Esposito’s own conclusion is that Europe should not seek its identity in the past, but in the future. It is not in unity but in the multiplicity and contradictions that Europe must seek its way ahead. The answers are not to be found inside the borders of Europe but outside in the global context. Europe must embrace its own contradictions and tensions if it still wants to teach the world anything about democracy and civilisational progress.
Two European peoples
Having painted this dizzying panorama, Esposito allows himself a surprisingly radical simplification in the last pages of the book. The thesis sounds more or less like this: The European countries have almost succeeded in uniting through trade-deals and bureaucratic regulations, but this is a false unification that only comprises the privileged and overfed elites. A real unification will only arrive when the indignant, marginal and hungry – Europe’s second population – unify and gain authoritative independence.
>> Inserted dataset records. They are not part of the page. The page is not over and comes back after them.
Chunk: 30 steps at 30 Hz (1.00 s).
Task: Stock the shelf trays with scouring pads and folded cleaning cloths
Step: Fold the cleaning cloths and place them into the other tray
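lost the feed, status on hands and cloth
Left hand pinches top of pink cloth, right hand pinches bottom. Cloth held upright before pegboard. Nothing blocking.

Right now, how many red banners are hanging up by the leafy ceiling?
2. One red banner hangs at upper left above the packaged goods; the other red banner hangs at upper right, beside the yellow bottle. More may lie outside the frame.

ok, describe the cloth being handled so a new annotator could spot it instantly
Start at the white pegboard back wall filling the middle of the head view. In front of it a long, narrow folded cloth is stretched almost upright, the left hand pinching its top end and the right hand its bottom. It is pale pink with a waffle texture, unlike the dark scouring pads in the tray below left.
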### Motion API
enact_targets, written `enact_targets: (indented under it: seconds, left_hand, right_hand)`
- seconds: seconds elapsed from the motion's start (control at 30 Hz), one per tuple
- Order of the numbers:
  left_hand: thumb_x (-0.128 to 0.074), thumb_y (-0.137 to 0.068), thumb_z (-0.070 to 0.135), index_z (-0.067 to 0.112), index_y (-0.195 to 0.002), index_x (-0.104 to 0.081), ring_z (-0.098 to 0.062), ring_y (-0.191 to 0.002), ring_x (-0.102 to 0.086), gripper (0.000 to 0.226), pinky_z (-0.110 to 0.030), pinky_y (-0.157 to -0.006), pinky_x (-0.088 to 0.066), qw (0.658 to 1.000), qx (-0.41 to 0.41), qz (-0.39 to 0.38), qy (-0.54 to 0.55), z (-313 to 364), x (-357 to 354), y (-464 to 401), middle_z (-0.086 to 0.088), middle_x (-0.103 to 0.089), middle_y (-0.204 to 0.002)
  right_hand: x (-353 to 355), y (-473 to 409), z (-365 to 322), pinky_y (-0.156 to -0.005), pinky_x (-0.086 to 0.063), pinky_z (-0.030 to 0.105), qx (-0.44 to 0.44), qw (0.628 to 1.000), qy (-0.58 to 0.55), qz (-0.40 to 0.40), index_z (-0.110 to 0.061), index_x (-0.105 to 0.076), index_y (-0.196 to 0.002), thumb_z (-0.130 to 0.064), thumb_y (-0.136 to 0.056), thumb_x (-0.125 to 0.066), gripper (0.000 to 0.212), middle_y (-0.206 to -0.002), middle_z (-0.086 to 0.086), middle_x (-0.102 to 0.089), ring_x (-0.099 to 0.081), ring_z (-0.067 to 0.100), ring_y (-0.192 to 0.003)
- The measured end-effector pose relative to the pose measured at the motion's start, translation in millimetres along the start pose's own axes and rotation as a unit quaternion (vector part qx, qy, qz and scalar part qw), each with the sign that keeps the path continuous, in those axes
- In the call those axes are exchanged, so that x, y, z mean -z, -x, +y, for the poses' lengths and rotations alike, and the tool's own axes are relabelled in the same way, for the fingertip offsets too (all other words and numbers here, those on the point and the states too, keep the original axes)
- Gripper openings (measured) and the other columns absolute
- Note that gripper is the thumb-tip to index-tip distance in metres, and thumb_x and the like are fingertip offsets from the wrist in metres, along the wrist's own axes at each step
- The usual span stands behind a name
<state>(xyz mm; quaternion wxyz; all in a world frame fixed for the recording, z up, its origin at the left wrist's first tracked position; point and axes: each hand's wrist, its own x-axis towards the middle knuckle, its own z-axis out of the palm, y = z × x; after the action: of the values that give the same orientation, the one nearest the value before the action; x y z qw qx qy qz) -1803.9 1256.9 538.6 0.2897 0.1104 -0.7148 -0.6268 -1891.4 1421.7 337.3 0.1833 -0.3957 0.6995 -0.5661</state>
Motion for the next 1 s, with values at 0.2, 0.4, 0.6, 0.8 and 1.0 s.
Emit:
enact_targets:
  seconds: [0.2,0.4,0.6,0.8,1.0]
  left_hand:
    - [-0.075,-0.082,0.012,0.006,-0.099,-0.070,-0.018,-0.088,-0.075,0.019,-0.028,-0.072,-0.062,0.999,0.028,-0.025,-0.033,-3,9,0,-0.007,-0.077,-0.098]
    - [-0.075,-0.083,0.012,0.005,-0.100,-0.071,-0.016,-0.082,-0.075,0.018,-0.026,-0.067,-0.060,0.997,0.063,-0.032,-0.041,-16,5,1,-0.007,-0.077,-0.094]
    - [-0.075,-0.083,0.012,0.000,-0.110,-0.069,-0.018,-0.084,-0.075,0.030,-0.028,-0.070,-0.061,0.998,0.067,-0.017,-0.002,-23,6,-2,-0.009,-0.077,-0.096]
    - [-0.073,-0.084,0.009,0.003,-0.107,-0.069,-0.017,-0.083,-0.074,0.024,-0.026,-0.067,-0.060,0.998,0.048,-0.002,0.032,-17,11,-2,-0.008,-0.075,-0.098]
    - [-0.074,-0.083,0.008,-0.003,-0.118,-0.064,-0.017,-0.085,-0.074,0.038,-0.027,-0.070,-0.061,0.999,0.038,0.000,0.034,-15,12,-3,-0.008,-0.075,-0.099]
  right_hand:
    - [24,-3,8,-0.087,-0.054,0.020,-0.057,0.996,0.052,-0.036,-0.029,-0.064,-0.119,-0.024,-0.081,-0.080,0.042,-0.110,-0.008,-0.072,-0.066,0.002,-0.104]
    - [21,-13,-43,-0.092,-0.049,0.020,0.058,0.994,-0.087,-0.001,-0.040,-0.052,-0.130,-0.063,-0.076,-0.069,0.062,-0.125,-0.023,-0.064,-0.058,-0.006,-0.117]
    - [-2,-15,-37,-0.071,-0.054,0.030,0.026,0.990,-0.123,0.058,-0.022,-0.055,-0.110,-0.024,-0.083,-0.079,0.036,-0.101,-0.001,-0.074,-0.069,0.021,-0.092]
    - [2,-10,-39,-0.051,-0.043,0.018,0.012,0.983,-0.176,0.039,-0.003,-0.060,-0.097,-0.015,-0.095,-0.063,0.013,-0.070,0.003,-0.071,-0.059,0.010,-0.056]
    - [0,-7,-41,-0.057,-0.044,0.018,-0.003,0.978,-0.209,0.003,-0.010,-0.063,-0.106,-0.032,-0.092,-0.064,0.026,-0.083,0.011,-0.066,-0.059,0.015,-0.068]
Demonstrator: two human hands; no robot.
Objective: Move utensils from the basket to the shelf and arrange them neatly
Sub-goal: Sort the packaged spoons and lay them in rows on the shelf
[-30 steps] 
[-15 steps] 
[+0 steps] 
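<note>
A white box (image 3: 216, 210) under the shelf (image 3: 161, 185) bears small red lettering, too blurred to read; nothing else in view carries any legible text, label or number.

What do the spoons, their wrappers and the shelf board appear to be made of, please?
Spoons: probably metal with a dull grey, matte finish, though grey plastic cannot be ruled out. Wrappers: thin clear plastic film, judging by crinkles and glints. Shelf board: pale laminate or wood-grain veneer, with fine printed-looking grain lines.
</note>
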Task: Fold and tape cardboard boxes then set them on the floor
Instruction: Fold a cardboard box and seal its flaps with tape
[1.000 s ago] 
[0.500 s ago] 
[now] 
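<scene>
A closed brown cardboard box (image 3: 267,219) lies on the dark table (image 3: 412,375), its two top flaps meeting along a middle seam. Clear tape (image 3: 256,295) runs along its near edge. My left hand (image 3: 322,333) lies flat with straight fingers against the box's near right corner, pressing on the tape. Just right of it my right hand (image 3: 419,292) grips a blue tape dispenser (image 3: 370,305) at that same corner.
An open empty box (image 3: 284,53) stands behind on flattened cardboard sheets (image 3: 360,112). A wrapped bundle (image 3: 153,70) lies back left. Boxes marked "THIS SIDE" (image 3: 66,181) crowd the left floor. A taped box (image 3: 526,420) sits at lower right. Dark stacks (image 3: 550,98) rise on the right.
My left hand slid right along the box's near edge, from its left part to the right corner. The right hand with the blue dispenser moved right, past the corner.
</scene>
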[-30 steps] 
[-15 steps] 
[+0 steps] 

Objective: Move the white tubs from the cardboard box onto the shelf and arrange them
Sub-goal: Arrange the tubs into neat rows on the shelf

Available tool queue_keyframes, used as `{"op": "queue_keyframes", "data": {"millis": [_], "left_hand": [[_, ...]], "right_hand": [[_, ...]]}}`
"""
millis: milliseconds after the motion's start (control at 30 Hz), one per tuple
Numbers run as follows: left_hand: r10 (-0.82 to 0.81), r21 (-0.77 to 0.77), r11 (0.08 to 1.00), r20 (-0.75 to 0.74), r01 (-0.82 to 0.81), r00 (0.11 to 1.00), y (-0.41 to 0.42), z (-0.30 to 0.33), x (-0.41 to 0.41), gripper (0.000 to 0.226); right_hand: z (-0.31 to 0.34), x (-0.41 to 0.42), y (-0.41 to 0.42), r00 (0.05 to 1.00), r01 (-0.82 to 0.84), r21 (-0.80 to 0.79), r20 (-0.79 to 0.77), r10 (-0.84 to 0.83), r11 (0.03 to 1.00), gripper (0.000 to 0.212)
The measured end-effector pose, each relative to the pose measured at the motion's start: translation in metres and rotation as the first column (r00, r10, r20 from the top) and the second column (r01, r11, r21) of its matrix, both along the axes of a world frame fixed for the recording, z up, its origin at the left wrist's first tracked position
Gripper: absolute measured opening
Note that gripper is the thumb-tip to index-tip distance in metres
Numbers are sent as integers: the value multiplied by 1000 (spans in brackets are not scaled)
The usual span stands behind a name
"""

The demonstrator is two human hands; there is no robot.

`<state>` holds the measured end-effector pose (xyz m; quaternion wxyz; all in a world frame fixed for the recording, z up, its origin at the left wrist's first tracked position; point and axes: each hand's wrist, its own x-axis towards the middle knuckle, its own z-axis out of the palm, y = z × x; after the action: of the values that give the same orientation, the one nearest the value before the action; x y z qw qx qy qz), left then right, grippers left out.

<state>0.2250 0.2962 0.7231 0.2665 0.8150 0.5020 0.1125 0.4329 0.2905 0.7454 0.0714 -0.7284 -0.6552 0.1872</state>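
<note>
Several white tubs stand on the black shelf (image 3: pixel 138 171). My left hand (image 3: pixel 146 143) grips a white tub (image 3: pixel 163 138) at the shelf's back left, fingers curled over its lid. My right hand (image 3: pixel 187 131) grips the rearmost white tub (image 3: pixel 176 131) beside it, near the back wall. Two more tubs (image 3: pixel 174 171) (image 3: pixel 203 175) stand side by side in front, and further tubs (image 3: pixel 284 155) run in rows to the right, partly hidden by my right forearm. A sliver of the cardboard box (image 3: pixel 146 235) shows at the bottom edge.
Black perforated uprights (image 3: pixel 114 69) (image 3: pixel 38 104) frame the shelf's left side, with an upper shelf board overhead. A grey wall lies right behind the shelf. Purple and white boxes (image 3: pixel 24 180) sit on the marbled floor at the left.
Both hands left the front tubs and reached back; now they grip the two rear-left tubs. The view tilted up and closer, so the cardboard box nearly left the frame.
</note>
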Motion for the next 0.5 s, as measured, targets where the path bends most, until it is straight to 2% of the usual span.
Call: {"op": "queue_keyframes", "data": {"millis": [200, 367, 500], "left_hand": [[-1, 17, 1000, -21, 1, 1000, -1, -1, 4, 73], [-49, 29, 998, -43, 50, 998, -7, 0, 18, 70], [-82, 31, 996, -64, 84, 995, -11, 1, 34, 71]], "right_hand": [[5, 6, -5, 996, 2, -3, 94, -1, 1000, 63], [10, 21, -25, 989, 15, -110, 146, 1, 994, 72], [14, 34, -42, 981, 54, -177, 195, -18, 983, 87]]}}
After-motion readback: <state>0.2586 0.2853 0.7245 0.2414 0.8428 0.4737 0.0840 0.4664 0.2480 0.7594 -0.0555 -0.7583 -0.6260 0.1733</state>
Esposito articulates an insight that is in the air, but which is easily overlooked. Today, new fascist formations throw us back to the political landscape of the interwar period. In a demagogic rigged conflict over out-dated identities, groups of underprivileged people clash while the economic elites remain untouched. In the name of Italian philosophical tradition Esposito calls for a new kind of enlightened class struggle. Europe must be born again – or perish inits compulsive historical repetitions, allergic overreactions and out-dated identity-projects.